It makes little sense that the Greeks won, as a small number of them fought and they had fewer ships, but one theory is that they triumphed because they were fighting for their way of life. If Salamis had been lost, they knew they would never get it back, so they threw everything they had at the Persian invaders. In fact, there was even a saying after the victory: “How old were you when the Persians came?” It became a keystone for cultural identity even though a number of Greeks and Persians had been living side-by-side for years – the true importance of nationality and a sense of belonging overrode the previous collaboration.
In addition to this, Herodotus is the main source for the battles, but is Greek and so shows everything as either a real or a moral victory for the Greeks – and he doesn’t speak to any Persians. Who knows how far a sense of Greek identity has coloured what we know about the Battle?
Leading the Greeks was Themistocles who, it is believed, had to talk up the idea of fighting the Persians rather than retreating.

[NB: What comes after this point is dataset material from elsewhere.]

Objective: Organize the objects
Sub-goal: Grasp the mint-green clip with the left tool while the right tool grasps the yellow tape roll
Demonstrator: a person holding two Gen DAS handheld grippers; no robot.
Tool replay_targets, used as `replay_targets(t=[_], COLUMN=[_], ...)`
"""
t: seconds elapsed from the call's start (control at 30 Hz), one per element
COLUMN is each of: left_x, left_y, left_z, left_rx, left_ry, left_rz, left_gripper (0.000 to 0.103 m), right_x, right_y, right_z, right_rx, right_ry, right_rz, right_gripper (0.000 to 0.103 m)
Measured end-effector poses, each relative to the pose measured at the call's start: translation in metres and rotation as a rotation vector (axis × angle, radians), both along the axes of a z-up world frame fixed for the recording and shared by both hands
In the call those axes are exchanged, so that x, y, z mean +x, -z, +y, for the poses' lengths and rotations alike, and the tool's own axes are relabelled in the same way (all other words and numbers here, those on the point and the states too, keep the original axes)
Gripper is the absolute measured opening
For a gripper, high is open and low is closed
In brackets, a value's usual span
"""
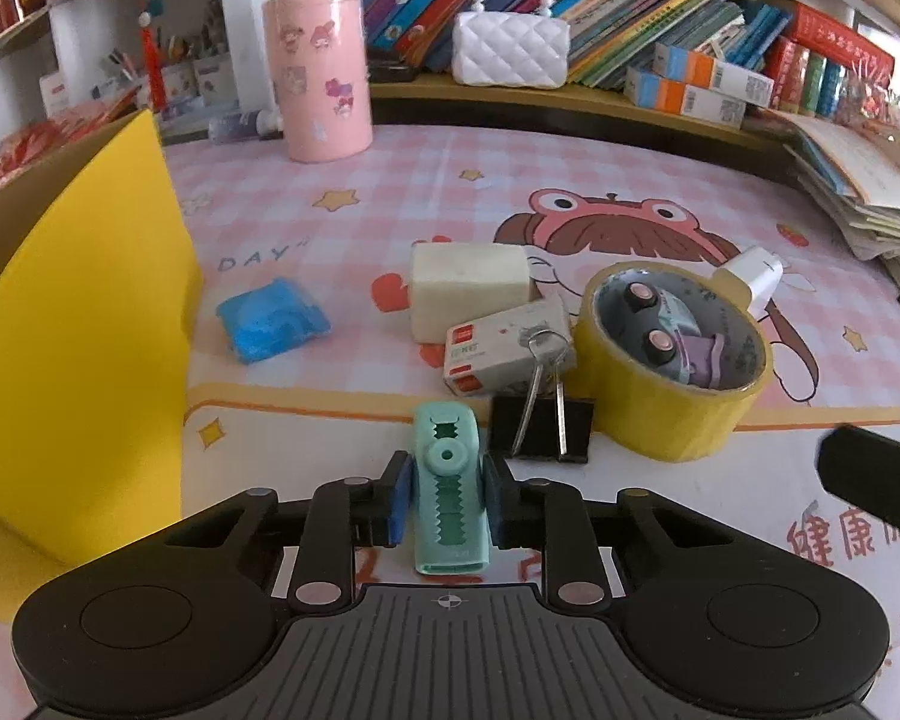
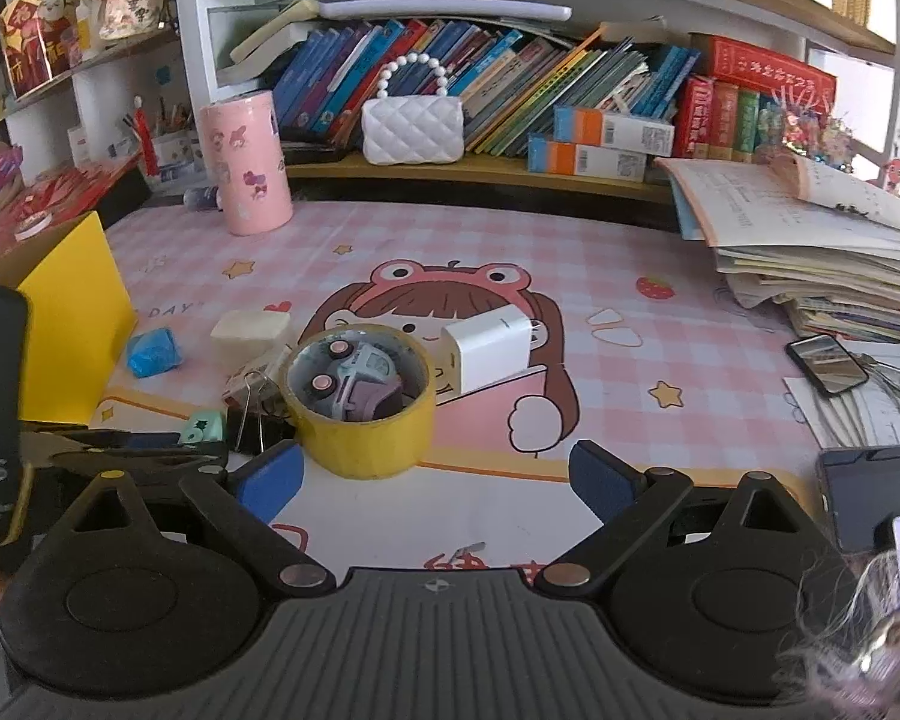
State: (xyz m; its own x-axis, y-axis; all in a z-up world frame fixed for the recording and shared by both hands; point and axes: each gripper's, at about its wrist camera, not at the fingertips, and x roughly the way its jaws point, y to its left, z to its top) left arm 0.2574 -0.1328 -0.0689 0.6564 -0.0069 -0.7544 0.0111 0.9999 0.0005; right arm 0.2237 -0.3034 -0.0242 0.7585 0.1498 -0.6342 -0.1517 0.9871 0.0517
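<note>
My left gripper (image 1: 447,498) is shut on a mint green correction tape dispenser (image 1: 449,480), low over the mat; its tip also shows in the right wrist view (image 2: 201,426). Just ahead lie a black binder clip (image 1: 543,429), a small white staple box (image 1: 504,345), a cream eraser block (image 1: 471,288), a blue crumpled wrapper (image 1: 273,327) and a yellow tape roll (image 1: 672,360) with a toy car (image 1: 669,324) inside. A white charger (image 2: 489,348) stands behind the roll. My right gripper (image 2: 435,480) is open and empty, right of the roll (image 2: 360,414).
A yellow box (image 1: 84,360) stands at the left. A pink canister (image 1: 321,72) is at the back, by a shelf with books and a white quilted purse (image 1: 510,48). A paper stack (image 2: 822,252) and phone (image 2: 828,363) lie at the right.
</note>
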Motion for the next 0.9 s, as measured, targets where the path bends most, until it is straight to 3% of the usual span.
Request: replay_targets(t=[0.1, 0.33, 0.57, 0.67, 0.9], left_x=[-0.010, -0.055, -0.082, -0.088, -0.098], left_y=[-0.011, -0.050, -0.054, -0.058, -0.063], left_z=[0.016, 0.035, 0.046, 0.051, 0.059], left_rx=[-0.051, -0.132, -0.149, -0.154, -0.169], left_ry=[-0.046, -0.023, -0.056, -0.067, -0.069], left_rz=[-0.015, -0.076, -0.047, -0.060, -0.088], left_gripper=[0.023, 0.023, 0.023, 0.023, 0.023], right_x=[0.008, 0.044, 0.082, 0.089, 0.071], right_y=[0.005, 0.025, 0.044, 0.045, 0.020], right_z=[0.004, 0.024, 0.048, 0.050, 0.044], right_rx=[-0.007, -0.055, -0.092, -0.072, -0.043], right_ry=[-0.022, -0.104, -0.186, -0.197, -0.174], right_rz=[0.007, 0.013, 0.024, 0.022, -0.063], right_gripper=[0.098, 0.098, 0.097, 0.086, 0.085])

The lines between Greeks and Persians were so blurred that Xerxes was being advised by a Greek woman, Artemisia, who warned him against rushing into the strait and whom he calamitously ignored.
Themistocles played on the sense of Greek nationality in a cunning fashion, and is thought to have erected huge billboards on the sides of cliffs telling Greeks in the Persian navy to turn coward and not fight against their fellow men. This tug of loyalty – often completely irrational – may have bolstered the Greek campaign.
This tug is something many of us can relate to. I find myself rooting for Greeks under any almost any circumstances and even when listening to the In Our Time podcast I was delighted to hear about a Greek victory. It doesn’t make much sense as I’m only a quarter Greek and this battle happened so long ago as to be irrelevant, but that doesn’t matter. The tug is still there. Even Edward Said’s analysis of the war in his 1978 book Orientalism shows that people today still have a stake in this ancient history – he argues that Aeschylus’s play about the battle contains representations of Eastern people as primitive, which academics on In Our Time disputed.
What does objectivity mean, and what does identity mean? How are we swayed in different directions, and how are our interpretations coloured?
The Battle of Salamis is a David and Goliath tale – the underdog is outnumbered but not outgunned – but it seems to me that it’s also a tale of identity. It makes me wonder: how much of our identity is shaped by where we’re from and how much is down to personal choice?